Chapter I: Of The Merchant Ships Of Manzi That Sail Upon The Indian Seas
Having finished our discourse concerning those countries wherewith our book has been occupied thus far, we are now about to enter on the subject of India, and to tell you of all the wonders thereof.
And first let us speak of the ships in which merchants go to and fro among the Isles of India.
These ships, you must know, are of fir timber. They have but one deck, though each of them contains some fifty or sixty cabins, wherein the merchants abide greatly at their ease, every man having one to himself. The ship has but one rudder, but it has four masts; and sometimes they have two additional masts, which they ship and unship at pleasure.
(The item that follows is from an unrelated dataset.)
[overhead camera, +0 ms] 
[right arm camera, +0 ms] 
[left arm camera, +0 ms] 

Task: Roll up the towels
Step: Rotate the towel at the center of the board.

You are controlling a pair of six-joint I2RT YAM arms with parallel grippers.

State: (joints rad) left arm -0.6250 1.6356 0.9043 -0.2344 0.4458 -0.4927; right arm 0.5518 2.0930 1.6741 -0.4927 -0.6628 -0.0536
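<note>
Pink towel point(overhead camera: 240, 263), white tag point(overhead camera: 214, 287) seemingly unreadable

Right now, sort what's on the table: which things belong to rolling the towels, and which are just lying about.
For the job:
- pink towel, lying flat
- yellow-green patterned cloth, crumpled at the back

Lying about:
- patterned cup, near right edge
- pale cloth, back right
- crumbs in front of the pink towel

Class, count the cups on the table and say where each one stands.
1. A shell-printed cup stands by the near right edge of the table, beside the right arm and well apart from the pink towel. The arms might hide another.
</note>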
Moreover the larger of their vessels have some thirteen compartments or severances in the interior, made with planking strongly framed, in case mayhap the ship should spring a leak, either by running on a rock or by the blow of a hungry whale as shall betide often, for when the ship in her course by night sends a ripple back alongside of the whale, the creature seeing the foam fancies there is something to eat afloat, and makes a rush forward, whereby it often shall stave in some part of the ship. In such case the water that enters the leak flows to the bilge, which is always kept clear; and the mariners having ascertained where the damage is, empty the cargo from that compartment into those adjoining, for the planking is so well fitted that the water cannot pass from one compartment to another. They then stop the leak and replace the lading.
The fastenings are all of good iron nails and the sides are double, one plank laid over the other, and caulked outside and in. The planks are not pitched, for those people do not have any pitch, but they daub the sides with other matter, deemed by them far better than pitch; it is this. You see they take some lime and some chopped hemp, and these they knead together with a certain wood oil; and when the three are thoroughly amalgamated, they hold like any glue. And with this mixture they paint their ships.
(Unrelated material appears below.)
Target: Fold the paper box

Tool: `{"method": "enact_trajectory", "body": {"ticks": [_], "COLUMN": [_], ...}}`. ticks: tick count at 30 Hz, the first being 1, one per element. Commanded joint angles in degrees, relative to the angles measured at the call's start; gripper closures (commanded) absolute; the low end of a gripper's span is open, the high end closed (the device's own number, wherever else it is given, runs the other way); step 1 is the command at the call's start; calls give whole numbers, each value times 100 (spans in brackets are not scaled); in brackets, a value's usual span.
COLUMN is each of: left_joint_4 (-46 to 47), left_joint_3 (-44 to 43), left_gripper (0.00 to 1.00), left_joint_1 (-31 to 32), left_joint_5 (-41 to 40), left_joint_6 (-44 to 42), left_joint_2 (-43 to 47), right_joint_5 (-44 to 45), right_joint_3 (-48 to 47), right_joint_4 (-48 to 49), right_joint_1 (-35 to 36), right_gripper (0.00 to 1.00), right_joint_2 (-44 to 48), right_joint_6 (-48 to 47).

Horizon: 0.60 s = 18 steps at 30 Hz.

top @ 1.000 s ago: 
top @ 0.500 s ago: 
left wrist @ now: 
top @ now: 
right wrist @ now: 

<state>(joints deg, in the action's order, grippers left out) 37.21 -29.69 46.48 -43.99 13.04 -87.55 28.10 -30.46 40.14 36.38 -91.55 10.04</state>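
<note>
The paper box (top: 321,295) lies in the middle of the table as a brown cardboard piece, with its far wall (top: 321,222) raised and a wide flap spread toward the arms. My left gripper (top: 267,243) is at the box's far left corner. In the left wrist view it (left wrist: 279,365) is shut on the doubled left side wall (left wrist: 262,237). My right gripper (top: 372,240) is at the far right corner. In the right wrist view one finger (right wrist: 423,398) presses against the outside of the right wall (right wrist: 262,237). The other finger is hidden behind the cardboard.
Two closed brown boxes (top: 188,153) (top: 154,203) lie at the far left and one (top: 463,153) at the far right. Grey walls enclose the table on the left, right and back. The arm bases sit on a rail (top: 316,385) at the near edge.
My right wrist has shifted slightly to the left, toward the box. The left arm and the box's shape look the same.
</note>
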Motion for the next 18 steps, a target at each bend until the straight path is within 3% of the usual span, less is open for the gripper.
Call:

Each of their great ships requires at least two hundred mariners some of them three hundred. They are indeed of great size, for one ship shall carry five thousand or six thousand baskets of pepper and they used formerly to be larger than they are now. And aboard these ships, you must know, when there is no wind they use sweeps, and these sweeps are so big that to pull them requires four mariners to each. Every great ship has certain large barks or tenders attached to it; these are large enough to carry one thousand baskets of pepper, and carry fifty or sixty mariners apiece some of them eighty or one hundred, and they are likewise moved by oars; they assist the great ship by towing her, at such times as her sweeps are in use or even when she is under sail, if the wind be somewhat on the beam; not if the wind be astern, for then the sails of the ship would take the wind out of those of the tenders, and she would run them down. Each ship has two or three of these barks, but one is bigger than the others. There are also some ten small boats for the service of each great ship, to lay out the anchors, catch fish, bring supplies aboard, and the like. When the ship is under sail she carries these boats slung to her sides. And the large tenders have their boats in like manner.
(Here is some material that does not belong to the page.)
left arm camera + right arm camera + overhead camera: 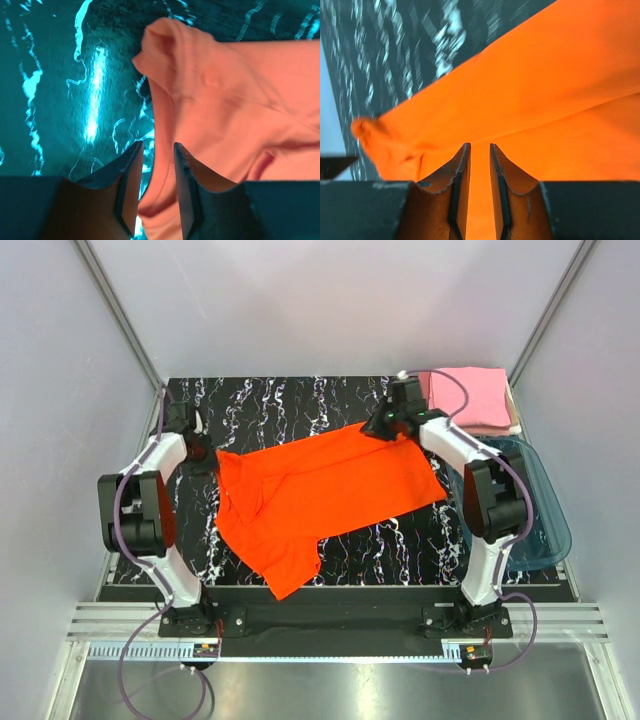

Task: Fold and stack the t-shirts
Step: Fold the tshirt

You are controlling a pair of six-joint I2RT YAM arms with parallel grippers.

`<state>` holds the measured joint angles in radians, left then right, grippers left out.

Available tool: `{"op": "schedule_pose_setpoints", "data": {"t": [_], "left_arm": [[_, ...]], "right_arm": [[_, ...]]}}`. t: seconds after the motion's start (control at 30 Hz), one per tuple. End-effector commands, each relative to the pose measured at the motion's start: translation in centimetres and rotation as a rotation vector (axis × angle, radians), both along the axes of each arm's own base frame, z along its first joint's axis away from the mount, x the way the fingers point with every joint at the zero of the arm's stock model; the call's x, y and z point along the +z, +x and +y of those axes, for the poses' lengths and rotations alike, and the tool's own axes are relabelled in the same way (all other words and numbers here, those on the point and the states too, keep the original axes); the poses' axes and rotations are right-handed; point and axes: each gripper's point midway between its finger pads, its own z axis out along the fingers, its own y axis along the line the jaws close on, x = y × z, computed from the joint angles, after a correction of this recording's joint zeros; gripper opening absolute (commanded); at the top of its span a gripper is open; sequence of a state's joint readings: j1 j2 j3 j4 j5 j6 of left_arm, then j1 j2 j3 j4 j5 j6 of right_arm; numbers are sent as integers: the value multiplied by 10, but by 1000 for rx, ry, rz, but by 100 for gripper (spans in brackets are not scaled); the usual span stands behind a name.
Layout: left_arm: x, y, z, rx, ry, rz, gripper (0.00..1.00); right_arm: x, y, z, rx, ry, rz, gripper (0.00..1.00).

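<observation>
The black, white-veined table (300,400) carries everything. On its right side sits a translucent teal tub (545,530). Seen from above, the right arm's elbow overlaps the tub's left rim, and what lies inside cannot be made out.

The orange-red t-shirt (320,495) is the largest cloth. It lies spread across the middle of the table on a slant, with the collar end to the left and the hem end to the right. One sleeve reaches toward the near edge. The body is mostly smooth, with folds gathered around the collar.

The folded pink t-shirts (470,398) form a flat square stack at the far right corner, just beyond the tub and apart from the orange-red one.

The right claw (479,146) is at the shirt's far right corner, its fingers drawn nearly together with orange cloth pinched between them. The left claw (157,147) is at the far left by the collar. There a ribbed edge of the shirt runs between its fingers, which are clamped on it.
</observation>
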<state>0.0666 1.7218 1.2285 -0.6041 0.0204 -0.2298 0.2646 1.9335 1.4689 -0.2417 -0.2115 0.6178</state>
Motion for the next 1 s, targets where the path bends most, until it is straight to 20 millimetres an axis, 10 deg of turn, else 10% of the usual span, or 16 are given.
{"op": "schedule_pose_setpoints", "data": {"t": [0.0,0.67,0.8,0.97], "left_arm": [[19,38,-3,-18,-103,-126,37],[-29,82,26,-3,-283,-92,32],[-35,87,26,-1,-295,-83,1],[-32,102,43,74,-239,-99,0]], "right_arm": [[-12,-20,43,43,7,38,29],[-79,-11,61,-23,-34,131,22],[-95,-7,40,-152,-81,146,21],[-111,-5,13,-291,-103,182,18]]}}
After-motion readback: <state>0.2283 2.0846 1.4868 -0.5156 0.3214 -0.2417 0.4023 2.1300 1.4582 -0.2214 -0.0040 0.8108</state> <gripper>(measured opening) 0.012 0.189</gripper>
When the ship has been a year in work and they wish to repair her, they nail on a third plank over the first two, and caulk and pay it well; and when another repair is wanted they nail on yet another plank, and so on year by year as it is required. However, they do this only for a certain number of years, and till there are six thickness of planking. When a ship has come to have six planks on her sides, one over the other, they take her no more on the high seas, but make use of her for coasting as long as she will last, and then they break her up.
Now that I have told you about the ships which sail upon the ocean sea and among the isles of India, let us proceed to speak of the various wonders of India; but first and foremost I must tell you about a number of islands that there are in that part of the ocean sea where we now are, I mean the islands lying to the eastward. So let us begin with an island which is called Chipangu.
Chapter II: Description Of The Island Of Chipangu, And The Great Khan's Despatch Of A Host Against It
Chipangu is an island towards the east in the high seas, fifteen hundred miles distant from the continent; and a very great island it is.
The people are white, civilized, and well favored. They are idolaters, and are dependent on nobody. And I can tell you the quantity of gold they have is endless; for they find it in their own islands, and the king does not allow it to be exported. Moreover few merchants visit the country because it is so far from the mainland, and thus it comes to pass that their gold is abundant beyond all measure.
I will tell you a wonderful thing about the palace of the lord of that island. You must know that he has a great palace which is entirely roofed with fine gold, just as our churches are roofed with lead, insomuch that it would scarcely be possible to estimate its value. Moreover, all the pavement of the palace, and the floors of its chambers, are entirely of gold, in plates like slabs of stone, a good two fingers thick; and the windows also are of gold, so that altogether the richness of this palace is past all bounds and all belief.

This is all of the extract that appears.